Is there a cost to using a FixedBufferAllocator over directly writing to an array?

Alumman · August 23, 2024, 2:25pm

I have been playing around with file reading and found I like using a FixedBufferAllocator over a simple read to buffer since it carries it’s own size not dependant on the buffer it is held in / I don’t have to figure out where the input ends in my buffer manually.

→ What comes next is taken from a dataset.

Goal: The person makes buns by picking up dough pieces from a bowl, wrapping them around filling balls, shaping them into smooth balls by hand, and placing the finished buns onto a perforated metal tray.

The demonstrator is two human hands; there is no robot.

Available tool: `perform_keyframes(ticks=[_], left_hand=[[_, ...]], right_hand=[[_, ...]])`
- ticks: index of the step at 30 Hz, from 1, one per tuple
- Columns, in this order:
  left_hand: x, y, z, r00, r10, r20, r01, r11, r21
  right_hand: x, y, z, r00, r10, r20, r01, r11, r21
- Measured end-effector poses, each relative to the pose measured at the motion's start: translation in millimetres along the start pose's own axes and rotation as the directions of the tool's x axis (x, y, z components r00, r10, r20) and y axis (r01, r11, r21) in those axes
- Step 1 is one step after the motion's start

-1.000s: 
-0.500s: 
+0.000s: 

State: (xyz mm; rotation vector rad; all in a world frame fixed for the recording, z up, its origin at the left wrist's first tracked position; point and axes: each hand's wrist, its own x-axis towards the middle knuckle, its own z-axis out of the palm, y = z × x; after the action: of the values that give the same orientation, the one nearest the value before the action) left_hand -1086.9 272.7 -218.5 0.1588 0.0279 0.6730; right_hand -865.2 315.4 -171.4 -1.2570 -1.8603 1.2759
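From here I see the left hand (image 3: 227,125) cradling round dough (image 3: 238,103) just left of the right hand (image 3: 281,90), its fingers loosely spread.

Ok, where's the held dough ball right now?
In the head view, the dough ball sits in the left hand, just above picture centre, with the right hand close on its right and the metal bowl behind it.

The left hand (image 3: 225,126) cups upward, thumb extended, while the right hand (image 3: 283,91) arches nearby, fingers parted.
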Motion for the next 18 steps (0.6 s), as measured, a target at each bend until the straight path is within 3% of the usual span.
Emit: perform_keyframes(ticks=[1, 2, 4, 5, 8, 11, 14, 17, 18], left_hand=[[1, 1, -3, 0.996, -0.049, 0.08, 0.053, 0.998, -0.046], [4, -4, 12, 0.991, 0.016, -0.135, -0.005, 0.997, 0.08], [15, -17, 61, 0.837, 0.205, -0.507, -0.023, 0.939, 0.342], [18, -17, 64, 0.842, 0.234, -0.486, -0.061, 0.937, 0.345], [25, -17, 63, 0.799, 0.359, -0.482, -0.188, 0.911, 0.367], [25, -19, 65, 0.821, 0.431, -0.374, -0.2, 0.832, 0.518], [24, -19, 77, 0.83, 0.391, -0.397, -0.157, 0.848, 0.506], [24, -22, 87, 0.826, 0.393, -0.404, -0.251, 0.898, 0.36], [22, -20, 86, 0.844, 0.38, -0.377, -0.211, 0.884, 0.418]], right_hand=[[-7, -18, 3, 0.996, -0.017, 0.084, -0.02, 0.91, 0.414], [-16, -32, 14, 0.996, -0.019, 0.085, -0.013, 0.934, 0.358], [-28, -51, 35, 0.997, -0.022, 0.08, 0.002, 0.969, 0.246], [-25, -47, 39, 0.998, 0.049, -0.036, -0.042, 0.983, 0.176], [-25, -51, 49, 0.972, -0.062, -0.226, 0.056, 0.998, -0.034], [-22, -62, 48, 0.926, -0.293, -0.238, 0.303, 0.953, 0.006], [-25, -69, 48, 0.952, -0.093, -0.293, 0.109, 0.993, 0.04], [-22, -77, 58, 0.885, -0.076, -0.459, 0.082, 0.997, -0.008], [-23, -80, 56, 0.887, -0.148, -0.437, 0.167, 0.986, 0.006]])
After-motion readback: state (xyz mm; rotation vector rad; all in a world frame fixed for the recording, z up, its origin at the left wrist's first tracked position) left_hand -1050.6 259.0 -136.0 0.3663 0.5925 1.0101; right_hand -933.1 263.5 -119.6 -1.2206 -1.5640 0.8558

But is there a speed penalty for constantly allocating and freeing the FBA?

Standard file read:

const file = try std.fs.cwd().openFile("example_file.txt", .{.mode = .read_only});
var buffer:[200]u8 = [_]u8{0} ** 200;

var buffered_reader = std.io.bufferedReader(file.reader());
const buf_reader = buffer_reader.reader();

while (try buf_reader.readUntilDelimiterOrEof(&buffer, '\n') != null) {
    //doing things here
    clear_buffer_function(replace all values with 0);
}

With FBA:

const file = try std.fs.cwd().openFile("example_file.txt", .{.mode = .read_only});
var buffer:[200]u8 = undefined;

var fba = std.heap.FixedBufferAllocator.init(&buffer);
const allocator = fba.allocator();
var file_line: ?[]u8 = undefined;

var buffered_reader = std.io.bufferedReader(file.reader());
const buf_reader = buffered_reader.reader();

file_line = try buf_reader.readUntilDelimiterOrEofAlloc(allocator, '\n', 200);
while (file_line != null) { 
    //do things here
    allocator.free(file_line);
    file_line = try buf_reader.readUntilDelimierOrEofAlloc(allocator, '\n', 200);
}

pierrelgol · August 23, 2024, 2:41pm

I don’t hink there is a meaningful penalty really all an FBA does, is returning a pointer to some array of bytes, and increasing it’s internal index by that amount of bytes plus the alignment. As for the free I’m not sure if this is a no_op, or if it does reset it’s index to the beginning of the array of bytes, but in any case you are looking at a very small penalty at best. Depending on your application I think the FBA, is more resilient in the sense that you can easily change your allocation strategy and add logging capabilities. So even if there is a small but noticeable impact (which I heavily doubt) I think an FBA is still the best approach.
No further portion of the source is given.